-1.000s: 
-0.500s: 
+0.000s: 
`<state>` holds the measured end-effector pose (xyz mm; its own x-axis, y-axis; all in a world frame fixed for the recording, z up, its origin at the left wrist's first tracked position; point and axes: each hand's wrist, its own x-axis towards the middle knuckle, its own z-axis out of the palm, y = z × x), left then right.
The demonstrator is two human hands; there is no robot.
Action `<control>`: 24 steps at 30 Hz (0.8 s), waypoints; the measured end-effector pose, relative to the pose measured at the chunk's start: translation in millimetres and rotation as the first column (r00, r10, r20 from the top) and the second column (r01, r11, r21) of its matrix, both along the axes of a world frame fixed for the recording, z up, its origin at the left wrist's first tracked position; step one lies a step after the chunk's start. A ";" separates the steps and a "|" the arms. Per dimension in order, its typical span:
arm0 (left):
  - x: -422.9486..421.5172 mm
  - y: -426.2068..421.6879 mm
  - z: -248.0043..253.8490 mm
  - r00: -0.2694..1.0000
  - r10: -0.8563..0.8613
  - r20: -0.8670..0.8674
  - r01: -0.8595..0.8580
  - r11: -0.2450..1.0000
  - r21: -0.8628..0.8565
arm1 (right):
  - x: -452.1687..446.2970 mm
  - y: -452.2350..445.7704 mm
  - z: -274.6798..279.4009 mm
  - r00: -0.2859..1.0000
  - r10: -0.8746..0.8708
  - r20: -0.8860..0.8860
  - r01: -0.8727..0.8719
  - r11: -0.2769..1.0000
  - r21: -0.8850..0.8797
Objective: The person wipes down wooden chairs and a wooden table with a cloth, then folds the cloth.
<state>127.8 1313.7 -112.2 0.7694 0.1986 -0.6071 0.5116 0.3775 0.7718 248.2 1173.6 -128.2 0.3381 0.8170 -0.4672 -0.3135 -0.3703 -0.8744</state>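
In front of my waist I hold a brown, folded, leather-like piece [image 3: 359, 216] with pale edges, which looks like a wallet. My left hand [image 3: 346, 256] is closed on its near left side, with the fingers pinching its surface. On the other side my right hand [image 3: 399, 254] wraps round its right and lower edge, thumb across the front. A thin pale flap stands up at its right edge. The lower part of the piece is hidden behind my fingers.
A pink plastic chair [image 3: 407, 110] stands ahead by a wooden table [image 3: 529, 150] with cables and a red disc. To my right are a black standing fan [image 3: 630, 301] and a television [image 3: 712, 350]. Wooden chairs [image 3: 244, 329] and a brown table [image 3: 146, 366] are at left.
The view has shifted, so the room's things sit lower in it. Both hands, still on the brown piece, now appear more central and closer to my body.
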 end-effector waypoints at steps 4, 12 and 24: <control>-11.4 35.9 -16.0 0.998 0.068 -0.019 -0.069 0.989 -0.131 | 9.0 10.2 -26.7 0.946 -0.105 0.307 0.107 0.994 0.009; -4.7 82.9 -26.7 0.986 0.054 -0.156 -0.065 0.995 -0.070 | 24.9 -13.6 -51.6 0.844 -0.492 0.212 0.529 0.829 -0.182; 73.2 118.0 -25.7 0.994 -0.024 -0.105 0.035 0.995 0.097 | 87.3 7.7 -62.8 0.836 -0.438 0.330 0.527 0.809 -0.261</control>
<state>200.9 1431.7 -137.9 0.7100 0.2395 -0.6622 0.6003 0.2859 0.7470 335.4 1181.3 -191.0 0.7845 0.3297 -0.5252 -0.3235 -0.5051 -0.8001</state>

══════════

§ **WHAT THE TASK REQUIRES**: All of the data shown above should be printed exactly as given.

§ **RESULT OF THE TASK**:
-1.000s: 
-0.500s: 
+0.000s: 
`<state>` holds the measured end-effector pose (xyz mm; its own x-axis, y-axis; all in a world frame fixed for the recording, z up, its origin at the left wrist's first tracked position; point and axes: each hand's wrist, its own x-axis towards the middle knuckle, its own z-axis out of the palm, y = z × x), left then right.
The demonstrator is two human hands; there is no robot.
Action `<control>`: 24 steps at 30 Hz (0.8 s), waypoints; the measured end-effector pose, relative to the pose measured at the chunk's start: translation in millimetres and rotation as the first column (r00, r10, r20 from the top) and the second column (r01, r11, r21) of its matrix, both along the axes of a world frame fixed for the recording, z up, its origin at the left wrist's first tracked position; step one lies a step after the chunk's start. A ";" separates the steps and a "|" the arms. Per dimension in order, its typical span:
arm0 (left):
  - x: -422.9486..421.5172 mm
  - y: -426.2068..421.6879 mm
  - z: -248.0043..253.8490 mm
  - r00: -0.2694..1.0000
  - r10: -0.8563..0.8613
  - r20: -0.8670..0.8674
  - r01: -0.8595..0.8580
  - r11: -0.2450..1.0000
  - r21: -0.8628..0.8565
arm1 (right):
  - x: -452.1687..446.2970 mm
  - y: -452.2350..445.7704 mm
  - z: -274.6798..279.4009 mm
  - r00: -0.2859..1.0000
  - r10: -0.8746..0.8708
  - r20: -0.8860..0.8860
  - r01: -0.8727..0.8719
  - r11: -0.2769..1.0000
  - r21: -0.8850..0.8797
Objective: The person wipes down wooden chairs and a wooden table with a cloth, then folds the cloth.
<state>127.8 1313.7 -112.2 0.7694 0.1986 -0.6071 0.5116 0.3775 0.7718 248.2 1173.6 -128.2 0.3381 0.8170 -0.4672 -0.3135 -0.3703 -0.8744</state>
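In front of my waist I hold a brown, folded, leather-like piece [image 3: 359, 216] with pale edges, which looks like a wallet. My left hand [image 3: 346, 256] is closed on its near left side, with the fingers pinching its surface. On the other side my right hand [image 3: 399, 254] wraps round its right and lower edge, thumb across the front. A thin pale flap stands up at its right edge. The lower part of the piece is hidden behind my fingers.
A pink plastic chair [image 3: 407, 110] stands ahead by a wooden table [image 3: 529, 150] with cables and a red disc. To my right are a black standing fan [image 3: 630, 301] and a television [image 3: 712, 350]. Wooden chairs [image 3: 244, 329] and a brown table [image 3: 146, 366] are at left.
The view has shifted, so the room's things sit lower in it. Both hands, still on the brown piece, now appear more central and closer to my body.
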 end-effector waypoints at steps 4, 12 and 24: <control>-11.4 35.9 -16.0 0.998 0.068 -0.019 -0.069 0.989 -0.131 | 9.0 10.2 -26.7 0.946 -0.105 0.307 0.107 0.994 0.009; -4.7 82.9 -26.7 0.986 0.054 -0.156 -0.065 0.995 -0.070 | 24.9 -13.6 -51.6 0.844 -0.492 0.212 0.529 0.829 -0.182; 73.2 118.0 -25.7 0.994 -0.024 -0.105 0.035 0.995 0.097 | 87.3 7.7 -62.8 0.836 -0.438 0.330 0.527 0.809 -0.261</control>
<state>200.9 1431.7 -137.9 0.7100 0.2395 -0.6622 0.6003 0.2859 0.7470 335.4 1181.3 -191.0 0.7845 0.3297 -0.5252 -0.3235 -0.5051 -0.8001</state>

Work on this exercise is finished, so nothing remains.